Only lines with the string "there" are wanted. Pull them out of the data.

────────

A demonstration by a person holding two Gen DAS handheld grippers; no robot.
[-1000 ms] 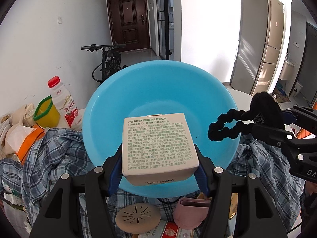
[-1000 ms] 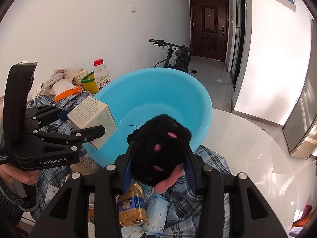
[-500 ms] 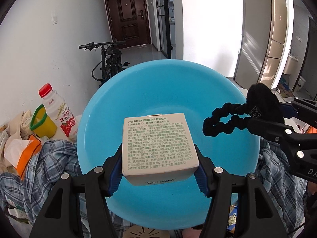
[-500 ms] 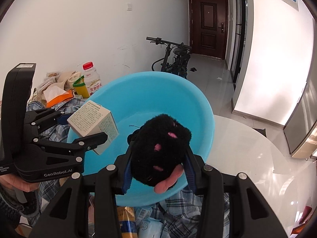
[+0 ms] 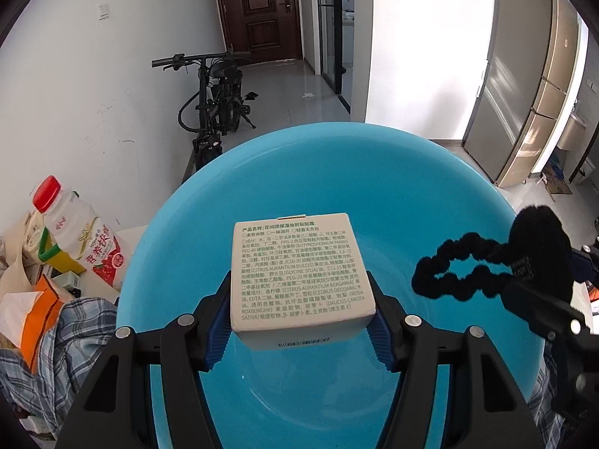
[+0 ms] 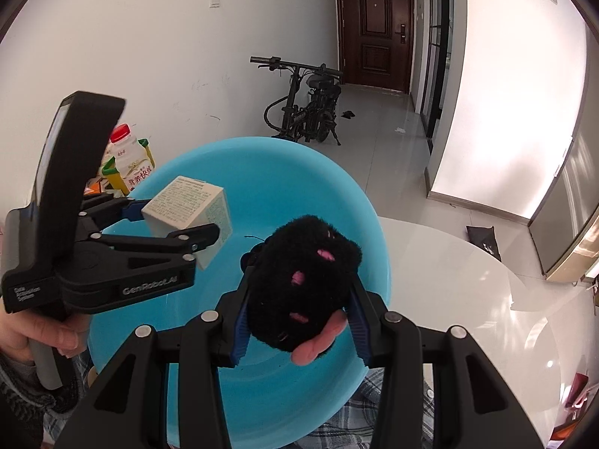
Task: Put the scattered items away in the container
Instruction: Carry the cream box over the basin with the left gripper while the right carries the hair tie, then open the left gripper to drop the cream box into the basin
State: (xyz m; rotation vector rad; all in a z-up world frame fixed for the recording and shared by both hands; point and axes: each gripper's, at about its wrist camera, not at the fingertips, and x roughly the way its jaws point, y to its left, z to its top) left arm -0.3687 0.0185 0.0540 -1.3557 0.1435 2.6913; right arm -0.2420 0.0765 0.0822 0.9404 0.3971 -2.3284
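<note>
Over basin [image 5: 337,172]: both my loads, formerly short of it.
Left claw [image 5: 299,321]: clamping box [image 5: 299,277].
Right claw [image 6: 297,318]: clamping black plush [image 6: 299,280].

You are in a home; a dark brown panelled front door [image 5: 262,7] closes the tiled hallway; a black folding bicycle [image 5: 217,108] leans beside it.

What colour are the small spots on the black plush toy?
Pink, on the black plush toy; they show best in the right wrist view.
</note>
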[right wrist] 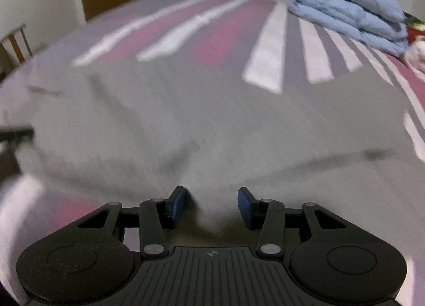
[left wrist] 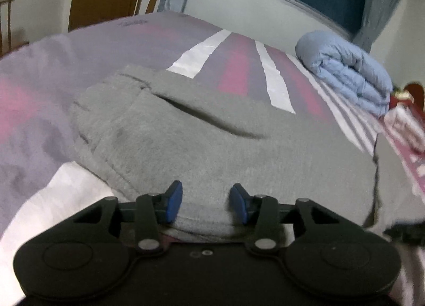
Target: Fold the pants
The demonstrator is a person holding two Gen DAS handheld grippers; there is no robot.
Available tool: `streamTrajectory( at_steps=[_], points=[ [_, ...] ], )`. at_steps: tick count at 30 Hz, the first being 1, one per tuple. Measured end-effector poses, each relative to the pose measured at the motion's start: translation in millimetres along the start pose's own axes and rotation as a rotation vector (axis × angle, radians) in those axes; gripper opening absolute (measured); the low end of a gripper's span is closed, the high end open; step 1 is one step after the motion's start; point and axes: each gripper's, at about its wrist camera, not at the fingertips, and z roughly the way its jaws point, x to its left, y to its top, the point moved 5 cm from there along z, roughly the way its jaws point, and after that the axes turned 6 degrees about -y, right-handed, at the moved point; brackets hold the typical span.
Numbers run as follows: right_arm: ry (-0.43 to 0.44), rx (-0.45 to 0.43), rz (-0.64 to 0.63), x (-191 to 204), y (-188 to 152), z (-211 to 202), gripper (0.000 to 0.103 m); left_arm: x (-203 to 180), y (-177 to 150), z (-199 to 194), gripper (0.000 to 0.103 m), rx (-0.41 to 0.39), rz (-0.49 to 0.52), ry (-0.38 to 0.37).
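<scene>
Both claws tilt down over grey pants spread on the striped bed.

We see the bed (left wrist: 148, 40), its cover striped pink, grey and white, carrying the grey pants (left wrist: 202, 146) across the near half, with a folded blue quilt (left wrist: 350, 72) well apart at the far right. The pants lie bunched in soft layers, a pocket slit showing dark near the middle. Our left claw (left wrist: 205, 205) points down at the near hem, blue pads parted, cloth between them but not pinched. Our right claw (right wrist: 211, 206) hangs likewise over the blurred fabric, pads apart and released.
</scene>
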Motion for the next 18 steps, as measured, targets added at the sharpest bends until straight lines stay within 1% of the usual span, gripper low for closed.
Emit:
streamTrajectory(
  at_steps=[1,3,6,8,9,11,12,13,14,15,16,17,18],
  points=[
    [0.002,-0.03,0.023,-5,-5,-8,0.043,4,0,0,0.033,0.0,-0.016,-0.014],
    [0.012,-0.107,0.058,-9,-3,-24,0.043,6,0,0,0.033,0.0,-0.028,-0.029],
    [0.014,-0.16,0.103,-3,14,-29,0.043,3,-1,2,0.033,-0.003,-0.02,-0.027],
    [0.012,-0.175,0.133,5,29,-24,0.043,4,0,1,0.033,-0.005,-0.029,-0.035],
    [0.003,-0.166,0.151,8,37,-19,0.043,5,0,1,0.033,-0.004,-0.032,-0.04],
    [-0.005,-0.116,0.192,15,47,-4,0.043,6,0,1,0.033,-0.004,-0.041,-0.05],
    [-0.022,-0.099,0.204,20,51,4,0.044,7,0,1,0.033,-0.004,-0.043,-0.055],
    [-0.069,-0.073,0.216,22,55,13,0.046,7,0,2,0.033,-0.005,-0.046,-0.06],
    [-0.134,-0.017,0.217,23,58,25,0.052,8,-1,2,0.033,-0.007,-0.052,-0.066],
    [-0.169,0.015,0.202,23,58,33,0.067,9,-1,2,0.033,-0.008,-0.057,-0.071],
    [-0.183,0.009,0.176,27,59,39,0.067,10,-1,2,0.033,-0.009,-0.063,-0.077],
    [-0.174,0.006,0.177,26,58,41,0.065,11,-1,2,0.033,-0.01,-0.067,-0.081],
    [-0.138,0.003,0.203,23,57,39,0.038,11,-1,2,0.033,-0.01,-0.073,-0.087]
  ],
)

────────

◆ **WRITTEN REPLY**:
The demonstrator is a person holding two Gen DAS handheld grippers; there is no robot.
Available tool: `streamTrajectory( at_steps=[_], points=[ [_, ...] ], )`. at_steps: tick count at 30 Hz, the first being 1, one per tuple. Measured end-effector poses, each relative to the pose measured at the motion's start: translation in millimetres along the start pose's own axes and rotation as a rotation vector (axis × angle, radians) in those axes; gripper opening absolute (measured); the low end of a gripper's span is closed, the high end open; step 1 is one step after the motion's start; point and axes: each gripper's, at about its wrist camera, not at the fingertips, and z roughly the way its jaws point, x to its left, y to its top, the point moved 5 cm from there along z, roughly the way its jaws point, and after that the axes turned 6 degrees about -y, right-handed, at the moved point; brackets hold the typical span.

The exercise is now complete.